Elle a fait l’objet d’un arrêté portant obligation de quitter le territoire français le 15 mars 2025.
Elle a été placée en rétention administrative selon arrêté du 15 mars 2025 à l’issue d’une mesure de retenue.
La prolongation de sa rétention administrative a été autorisée par ordonnance du juge du tribunal judiciaire de Rouen du 19 mars 2025 pour une durée de vingt-six jours.
Mme [E] [K] a interjeté appel de cette décision.
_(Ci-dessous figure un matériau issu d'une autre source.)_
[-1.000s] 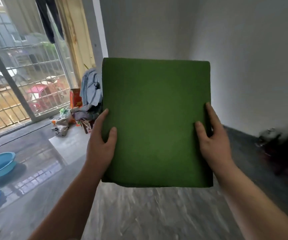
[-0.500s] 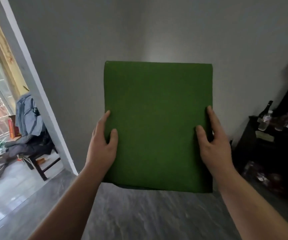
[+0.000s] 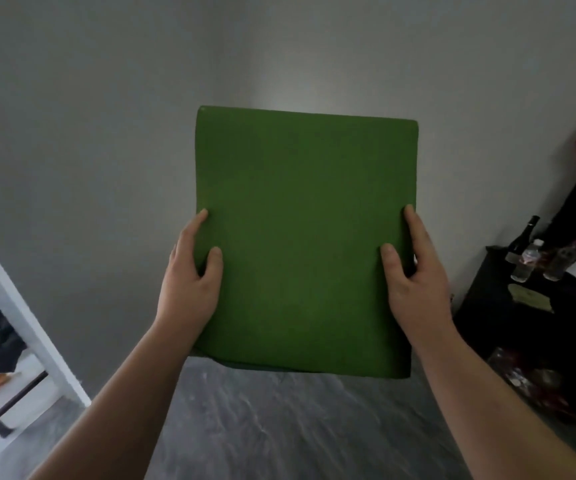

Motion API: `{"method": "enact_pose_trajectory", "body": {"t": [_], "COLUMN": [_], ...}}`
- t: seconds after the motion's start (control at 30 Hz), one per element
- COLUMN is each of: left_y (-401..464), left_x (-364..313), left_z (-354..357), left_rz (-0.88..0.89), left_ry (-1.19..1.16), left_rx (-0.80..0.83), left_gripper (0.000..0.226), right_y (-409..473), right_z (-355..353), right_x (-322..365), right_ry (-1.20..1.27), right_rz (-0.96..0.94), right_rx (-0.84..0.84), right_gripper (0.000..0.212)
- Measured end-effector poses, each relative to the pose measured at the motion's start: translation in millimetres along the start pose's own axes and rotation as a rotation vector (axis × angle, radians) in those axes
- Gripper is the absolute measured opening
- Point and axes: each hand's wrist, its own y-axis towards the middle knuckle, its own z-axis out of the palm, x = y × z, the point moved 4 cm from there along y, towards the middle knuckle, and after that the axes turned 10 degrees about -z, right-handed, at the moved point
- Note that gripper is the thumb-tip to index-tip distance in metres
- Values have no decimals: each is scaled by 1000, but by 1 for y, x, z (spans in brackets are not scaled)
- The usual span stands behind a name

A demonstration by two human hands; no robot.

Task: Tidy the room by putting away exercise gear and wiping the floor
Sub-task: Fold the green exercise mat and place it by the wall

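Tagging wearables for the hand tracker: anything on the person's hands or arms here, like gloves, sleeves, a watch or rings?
Nothing worn that shows. The left hand and the right hand are bare, with no gloves and no rings on the fingers in view. Both forearms are bare from the wrist to the frame edge: no sleeves, watch, bands or markings. Nails are short and unpainted.

A grey, marble-patterned floor stretched to the pale walls. At right stood a dark counter, carrying a dark glass bottle, two clear plastic bottles just beside it and a greenish card. At left, dark chair legs stood on lighter flooring beyond a white doorframe.
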Motion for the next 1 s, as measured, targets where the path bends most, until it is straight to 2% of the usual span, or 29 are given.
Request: {"method": "enact_pose_trajectory", "body": {"t": [0.2, 0.4, 0.83, 1.0], "left_y": [135, 232, 400, 459], "left_x": [18, 26, 23, 20], "left_z": [35, 92, 307, 377], "left_rz": [17, 45, 88, 106], "left_ry": [-19, -36, -50, -83], "left_rx": [71, 137, 179, 139], "left_gripper": [52, 53, 54, 54], "right_y": [83, 157, 336, 414], "right_z": [68, 100, 90, 93], "right_x": [-41, -93, -280, -339], "right_ry": [-28, -76, -142, -159], "right_rz": [40, 48, 33, -3], "right_rx": [-75, -125, -155, -122], "right_gripper": [60, 60, 60, 61]}}
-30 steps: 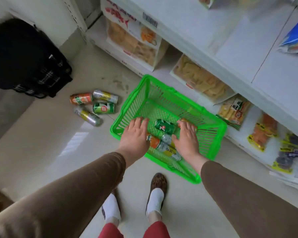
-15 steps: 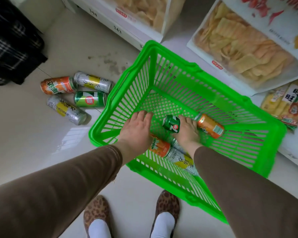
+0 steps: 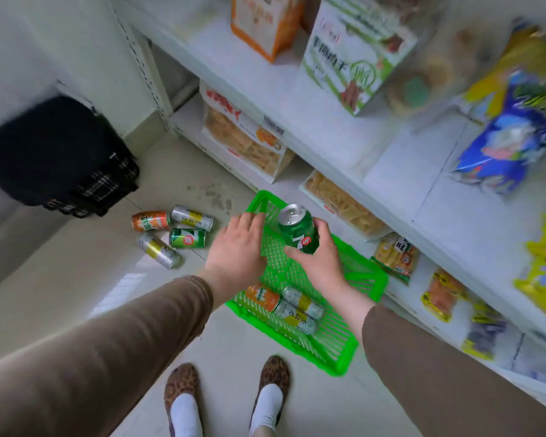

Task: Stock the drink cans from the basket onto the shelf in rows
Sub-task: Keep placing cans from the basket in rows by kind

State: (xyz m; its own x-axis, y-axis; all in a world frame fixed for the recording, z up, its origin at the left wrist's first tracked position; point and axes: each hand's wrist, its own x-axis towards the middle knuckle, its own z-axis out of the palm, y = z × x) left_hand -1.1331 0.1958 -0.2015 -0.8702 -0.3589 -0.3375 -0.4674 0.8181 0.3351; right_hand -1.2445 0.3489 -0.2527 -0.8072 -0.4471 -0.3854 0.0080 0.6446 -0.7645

Au soutien de son appel, elle fait valoir :
— l’irrégularité du recours à la visioconférence
— l’irrégularité du contrôle d’identité en l’absence de signature de la note de service l’autorisant
— l’irrégularité de l’interprétariat durant la mesure de retenue
— l’absence d’avis au procureur de la République du recours à un relevé d’empreintes pour consultation des fichiers-l’erreur manifeste d’appréciation
— l’insuffisance des diligences entreprises par l’administration française
— la possibilité d’une assignation à résidence judiciaire
Le préfet du Nord n’a pas communiqué ses observations écrites.
Le dossier a été communiqué au parquet général qui, par avis écrit du 20 mars 2025, a requis la confirmation de l’ordonnance.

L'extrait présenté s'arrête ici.